Now, even our language is under assault. Americans are no longer arguing about increasingly misleading and dodgy ways to represent the budget numbers, but are now battling over the meaning of the words being used by both sides in these arguments.
Consider Mr. Obama’s primary contention that the millionaires and billionaires (defined, without any sense of irony, as those making $250,000 a year) need to pay “just a little bit more” in taxes. The president contends that raising taxes to 39% on the top 2% will generate $1.6 trillion dollars over 10 years with no adverse effects to job growth.
- Barack Obama, has said "We can make another trillion or trillion-two, and ask for the wealthy to pay a little bit more."
- Harry Reid, Senate Majority Leader, has said: "people making all this money have to contribute a little bit more,"
- Dick Durbin, Senate Majority Whip, has said; "let the tax rates go up to 39 percent", that's it's okay for the wealthy to pay "just a bit more".

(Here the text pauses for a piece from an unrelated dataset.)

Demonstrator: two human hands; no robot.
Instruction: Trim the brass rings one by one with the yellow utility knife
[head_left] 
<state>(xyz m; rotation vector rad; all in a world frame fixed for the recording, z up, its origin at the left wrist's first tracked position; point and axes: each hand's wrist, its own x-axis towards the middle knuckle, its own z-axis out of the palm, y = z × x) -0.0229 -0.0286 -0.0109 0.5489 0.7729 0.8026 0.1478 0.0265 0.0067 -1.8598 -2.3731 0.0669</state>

- According to Sen. Patty Murray (D-WA), "At a time when middle class families continue to struggle, it’s only fair to call on the wealthiest Americans to pay just a bit more toward their fair share,” Murray said after the vote".
- Peter Orszag (former head of OMB) claims: calling for the wealthy to pay "just a bit more" in order to achieve needed compromise on taxes and debt, is a reasonable and moderate approach.
Remember the Paul Ryan Budget that called for $1.4 trillion in cuts to Medicaid? That plan was quickly called a "draconian", effort to punish the poor and elderly. If $1.6 trillion is defined by Mr. Obama as “just a little bit”, how then can a smaller number be defined as a draconian slash designed to punish? But, all of this, Mr. Obama tells us, is in the pursuit of a “balanced approach”.
Words do matter, and according to Socrates' Law of Identity, A=A. Or, as John Stuart Mill explains: "Whatever is true in one form of words, is true in every other form of words, which conveys the same meaning". So, if 1.6 trillion dollars is "gouging" and "draconian" when talking about entitlement spending cuts, then $1.6 trillion dollars is "gouging" and "draconian" when talking about tax increases.
We seem to have reached a sad impasse: even before members of Congress can agree on a course of action to avert the fiscal cliff, they need to agree on what words they use.
During the last election, Democrats proved their ability to inflame and to misdirect attention away from the president's failed policies, while obfuscating the very real financial crisis our country is facing. Inciting class warfare and racial tensions with the careful use of loaded words has become a Democrat stock in trade whenever there are difficult policy decisions to be made. The question is: how can Republicans negotiate with Democrats when the two parties clearly speak different languages?